_Your goal:_
The listing below must be copied exactly and in full.

# # # # # # #

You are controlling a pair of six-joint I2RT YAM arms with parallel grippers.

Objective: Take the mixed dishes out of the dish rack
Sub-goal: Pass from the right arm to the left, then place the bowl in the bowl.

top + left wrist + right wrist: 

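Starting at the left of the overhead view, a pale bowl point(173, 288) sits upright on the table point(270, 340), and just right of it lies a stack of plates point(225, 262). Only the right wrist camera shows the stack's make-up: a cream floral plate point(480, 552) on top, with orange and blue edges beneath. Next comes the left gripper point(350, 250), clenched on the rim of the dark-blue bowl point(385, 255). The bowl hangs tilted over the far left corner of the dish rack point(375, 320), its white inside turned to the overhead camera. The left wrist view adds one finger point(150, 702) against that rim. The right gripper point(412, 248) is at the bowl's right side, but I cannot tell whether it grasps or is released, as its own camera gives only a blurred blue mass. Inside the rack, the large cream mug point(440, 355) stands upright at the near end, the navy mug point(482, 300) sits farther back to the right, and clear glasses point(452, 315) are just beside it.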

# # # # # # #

_Response box:_
You are controlling a pair of six-joint I2RT YAM arms with parallel grippers.

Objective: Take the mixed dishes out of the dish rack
Sub-goal: Pass from the right arm to the left, then place the bowl in the bowl.

top + left wrist + right wrist: 

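Starting at the left of the overhead view, a pale bowl point(173, 288) sits upright on the table point(270, 340), and just right of it lies a stack of plates point(225, 262). Only the right wrist camera shows the stack's make-up: a cream floral plate point(480, 552) on top, with orange and blue edges beneath. Next comes the left gripper point(350, 250), clenched on the rim of the dark-blue bowl point(385, 255). The bowl hangs tilted over the far left corner of the dish rack point(375, 320), its white inside turned to the overhead camera. The left wrist view adds one finger point(150, 702) against that rim. The right gripper point(412, 248) is at the bowl's right side, but I cannot tell whether it grasps or is released, as its own camera gives only a blurred blue mass. Inside the rack, the large cream mug point(440, 355) stands upright at the near end, the navy mug point(482, 300) sits farther back to the right, and clear glasses point(452, 315) are just beside it.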

There is nothing more to add to this answer.